• Action item
Repeat only the lines below that run from the line with "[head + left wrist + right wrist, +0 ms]" to the line with "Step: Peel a", ends included; skip every picture.
=-=-=-=-=
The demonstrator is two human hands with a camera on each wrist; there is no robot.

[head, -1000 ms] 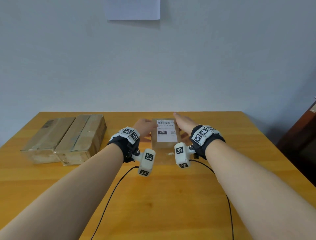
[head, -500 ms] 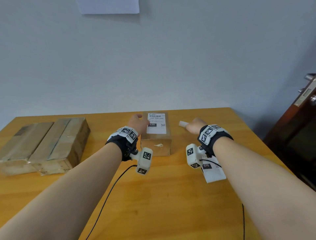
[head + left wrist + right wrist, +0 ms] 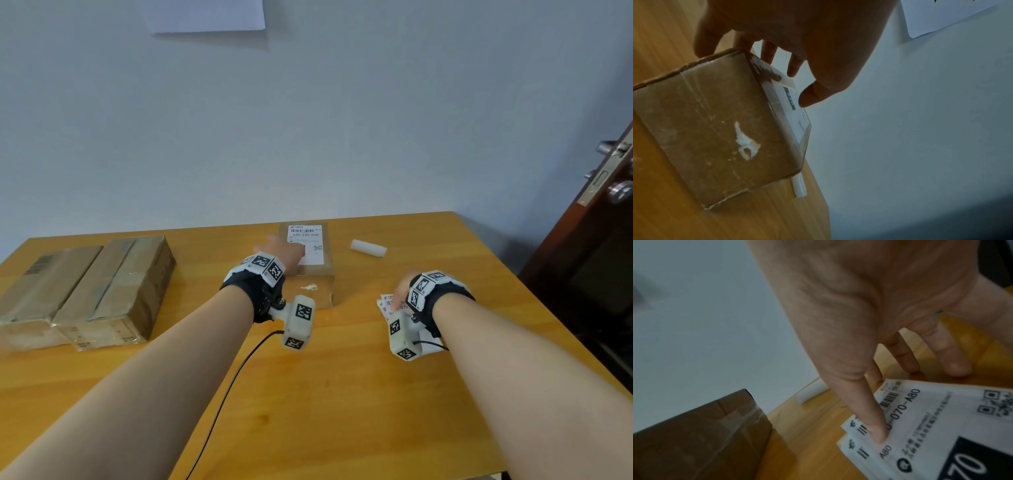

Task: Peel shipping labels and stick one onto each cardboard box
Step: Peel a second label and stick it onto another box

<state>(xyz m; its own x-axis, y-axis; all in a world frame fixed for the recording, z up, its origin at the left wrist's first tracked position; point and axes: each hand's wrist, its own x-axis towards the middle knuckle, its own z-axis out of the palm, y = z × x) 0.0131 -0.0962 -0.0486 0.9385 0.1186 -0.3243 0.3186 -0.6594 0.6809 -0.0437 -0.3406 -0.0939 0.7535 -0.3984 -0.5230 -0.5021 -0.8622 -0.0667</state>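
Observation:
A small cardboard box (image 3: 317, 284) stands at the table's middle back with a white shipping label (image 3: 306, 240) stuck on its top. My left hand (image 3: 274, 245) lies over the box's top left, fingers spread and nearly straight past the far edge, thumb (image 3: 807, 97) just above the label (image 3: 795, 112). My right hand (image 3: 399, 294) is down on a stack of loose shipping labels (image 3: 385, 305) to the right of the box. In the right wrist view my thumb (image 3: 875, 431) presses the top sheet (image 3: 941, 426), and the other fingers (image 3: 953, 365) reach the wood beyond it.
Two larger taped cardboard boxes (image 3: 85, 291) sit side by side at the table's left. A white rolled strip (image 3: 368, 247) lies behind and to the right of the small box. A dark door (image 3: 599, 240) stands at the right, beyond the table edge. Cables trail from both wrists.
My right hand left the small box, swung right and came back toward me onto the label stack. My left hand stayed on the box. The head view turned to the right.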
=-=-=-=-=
• Exercise result
[head + left wrist + right wrist, +0 ms] 

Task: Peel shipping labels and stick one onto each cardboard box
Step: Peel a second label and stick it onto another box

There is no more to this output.